Description of the task | Check each line of the listing below for the string "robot", then copy every line that has it.

*** Dataset records Section Begins ***

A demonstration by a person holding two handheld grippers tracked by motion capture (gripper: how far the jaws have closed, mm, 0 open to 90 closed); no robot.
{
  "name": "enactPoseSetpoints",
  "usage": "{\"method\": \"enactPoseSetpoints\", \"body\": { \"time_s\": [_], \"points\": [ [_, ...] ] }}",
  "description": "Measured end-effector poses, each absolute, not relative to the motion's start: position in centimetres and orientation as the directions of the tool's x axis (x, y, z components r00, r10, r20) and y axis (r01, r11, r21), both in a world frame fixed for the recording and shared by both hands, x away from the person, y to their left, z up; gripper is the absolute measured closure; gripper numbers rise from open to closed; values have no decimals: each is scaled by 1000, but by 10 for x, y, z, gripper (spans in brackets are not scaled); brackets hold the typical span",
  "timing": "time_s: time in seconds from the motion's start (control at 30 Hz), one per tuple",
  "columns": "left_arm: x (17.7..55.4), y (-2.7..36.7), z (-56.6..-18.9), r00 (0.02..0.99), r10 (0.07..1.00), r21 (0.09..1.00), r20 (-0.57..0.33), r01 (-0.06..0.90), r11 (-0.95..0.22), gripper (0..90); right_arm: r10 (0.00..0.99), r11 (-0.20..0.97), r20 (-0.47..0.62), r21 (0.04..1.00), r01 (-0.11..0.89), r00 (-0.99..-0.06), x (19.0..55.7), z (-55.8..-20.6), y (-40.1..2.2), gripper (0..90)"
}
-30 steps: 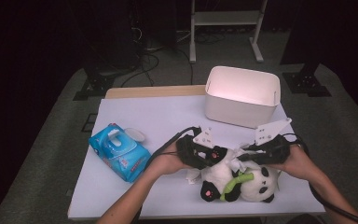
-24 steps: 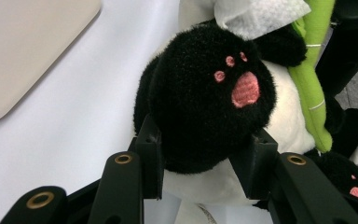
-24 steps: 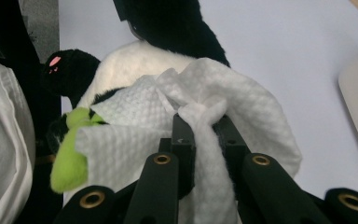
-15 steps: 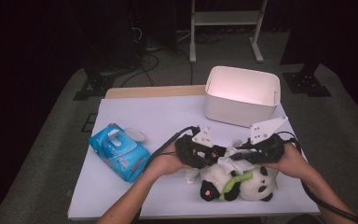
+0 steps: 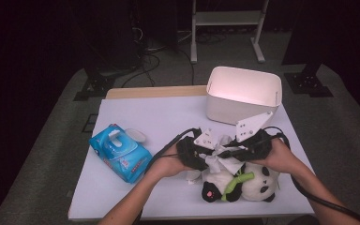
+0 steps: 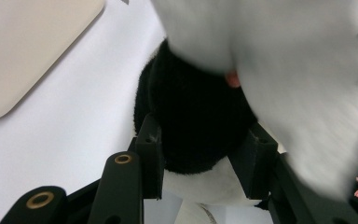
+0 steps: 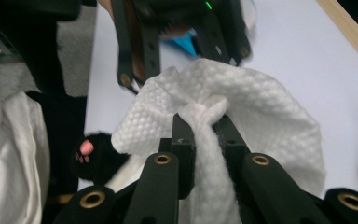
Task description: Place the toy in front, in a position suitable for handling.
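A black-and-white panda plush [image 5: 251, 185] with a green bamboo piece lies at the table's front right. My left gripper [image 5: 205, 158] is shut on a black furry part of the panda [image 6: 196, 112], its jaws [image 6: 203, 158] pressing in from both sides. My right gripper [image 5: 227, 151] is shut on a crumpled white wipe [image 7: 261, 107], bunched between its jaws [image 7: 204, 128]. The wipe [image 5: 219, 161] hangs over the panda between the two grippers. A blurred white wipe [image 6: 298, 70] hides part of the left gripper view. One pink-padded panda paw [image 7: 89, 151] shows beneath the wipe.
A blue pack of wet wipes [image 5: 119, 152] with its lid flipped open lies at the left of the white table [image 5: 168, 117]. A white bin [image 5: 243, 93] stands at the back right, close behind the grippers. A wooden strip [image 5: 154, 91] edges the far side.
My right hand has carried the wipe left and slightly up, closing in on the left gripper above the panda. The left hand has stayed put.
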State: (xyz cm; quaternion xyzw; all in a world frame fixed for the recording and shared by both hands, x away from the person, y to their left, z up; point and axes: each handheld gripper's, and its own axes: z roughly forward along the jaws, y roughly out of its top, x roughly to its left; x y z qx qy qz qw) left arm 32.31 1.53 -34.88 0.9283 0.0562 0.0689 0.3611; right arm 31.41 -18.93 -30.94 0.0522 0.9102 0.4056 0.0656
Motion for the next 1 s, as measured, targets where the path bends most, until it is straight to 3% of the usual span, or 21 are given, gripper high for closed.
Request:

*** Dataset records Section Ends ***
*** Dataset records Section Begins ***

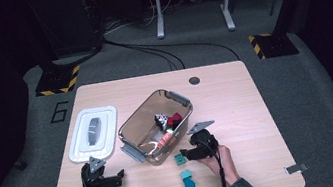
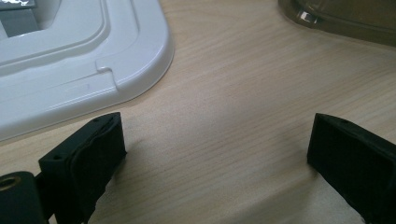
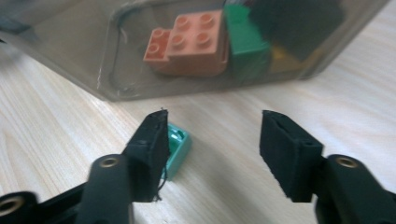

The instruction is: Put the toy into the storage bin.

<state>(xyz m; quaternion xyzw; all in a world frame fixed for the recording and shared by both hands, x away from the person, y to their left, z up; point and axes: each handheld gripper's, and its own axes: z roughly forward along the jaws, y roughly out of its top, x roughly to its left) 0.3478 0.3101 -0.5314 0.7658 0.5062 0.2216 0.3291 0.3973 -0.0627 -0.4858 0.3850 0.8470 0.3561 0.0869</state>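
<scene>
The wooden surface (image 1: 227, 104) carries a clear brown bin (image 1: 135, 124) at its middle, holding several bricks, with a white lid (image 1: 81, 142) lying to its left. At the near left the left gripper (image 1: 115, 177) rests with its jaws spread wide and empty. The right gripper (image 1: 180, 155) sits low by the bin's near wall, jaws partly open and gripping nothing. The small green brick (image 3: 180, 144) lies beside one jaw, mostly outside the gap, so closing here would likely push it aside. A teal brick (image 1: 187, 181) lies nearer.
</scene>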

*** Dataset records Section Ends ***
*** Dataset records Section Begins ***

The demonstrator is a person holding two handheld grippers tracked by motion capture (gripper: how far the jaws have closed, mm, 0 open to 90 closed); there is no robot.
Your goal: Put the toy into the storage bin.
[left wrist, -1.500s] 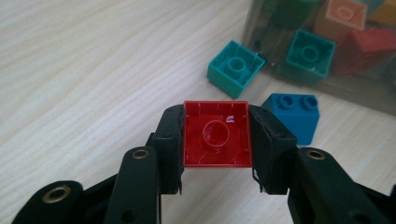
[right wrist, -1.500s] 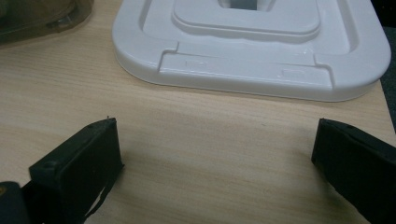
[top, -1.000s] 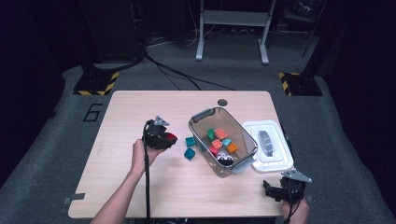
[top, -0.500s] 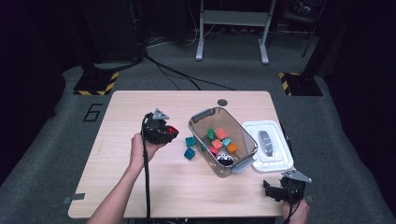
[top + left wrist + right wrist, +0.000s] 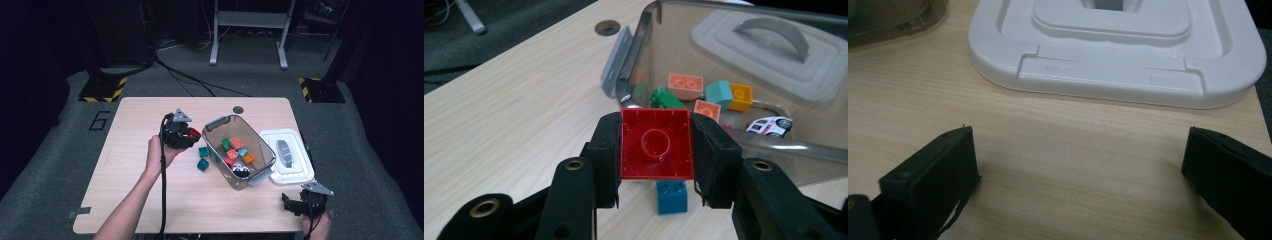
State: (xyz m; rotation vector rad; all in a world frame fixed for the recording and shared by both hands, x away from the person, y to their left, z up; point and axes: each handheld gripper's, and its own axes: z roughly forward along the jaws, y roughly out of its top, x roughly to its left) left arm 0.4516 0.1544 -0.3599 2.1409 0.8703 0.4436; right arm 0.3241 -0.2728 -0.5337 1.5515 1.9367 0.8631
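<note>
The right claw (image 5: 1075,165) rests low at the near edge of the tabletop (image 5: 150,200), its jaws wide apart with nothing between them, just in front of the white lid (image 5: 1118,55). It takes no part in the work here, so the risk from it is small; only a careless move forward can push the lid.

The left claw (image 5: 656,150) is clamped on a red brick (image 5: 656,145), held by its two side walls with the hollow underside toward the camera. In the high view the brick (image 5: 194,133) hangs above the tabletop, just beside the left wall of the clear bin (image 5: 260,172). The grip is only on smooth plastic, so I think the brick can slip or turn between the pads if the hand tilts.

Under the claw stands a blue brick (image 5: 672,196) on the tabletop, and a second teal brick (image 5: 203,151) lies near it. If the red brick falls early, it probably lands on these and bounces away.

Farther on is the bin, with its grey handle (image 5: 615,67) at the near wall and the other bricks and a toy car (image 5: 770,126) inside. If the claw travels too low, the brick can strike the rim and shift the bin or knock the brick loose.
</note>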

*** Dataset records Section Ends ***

Exercise result |
A demonstration by a person holding two handheld grippers tracked by motion capture (gripper: how far the jaws have closed, mm, 0 open to 90 closed); no robot.
The demonstrator is a person holding two handheld grippers tracked by motion capture (gripper: how far the jaws have closed, mm, 0 open to 90 closed); there is no robot.

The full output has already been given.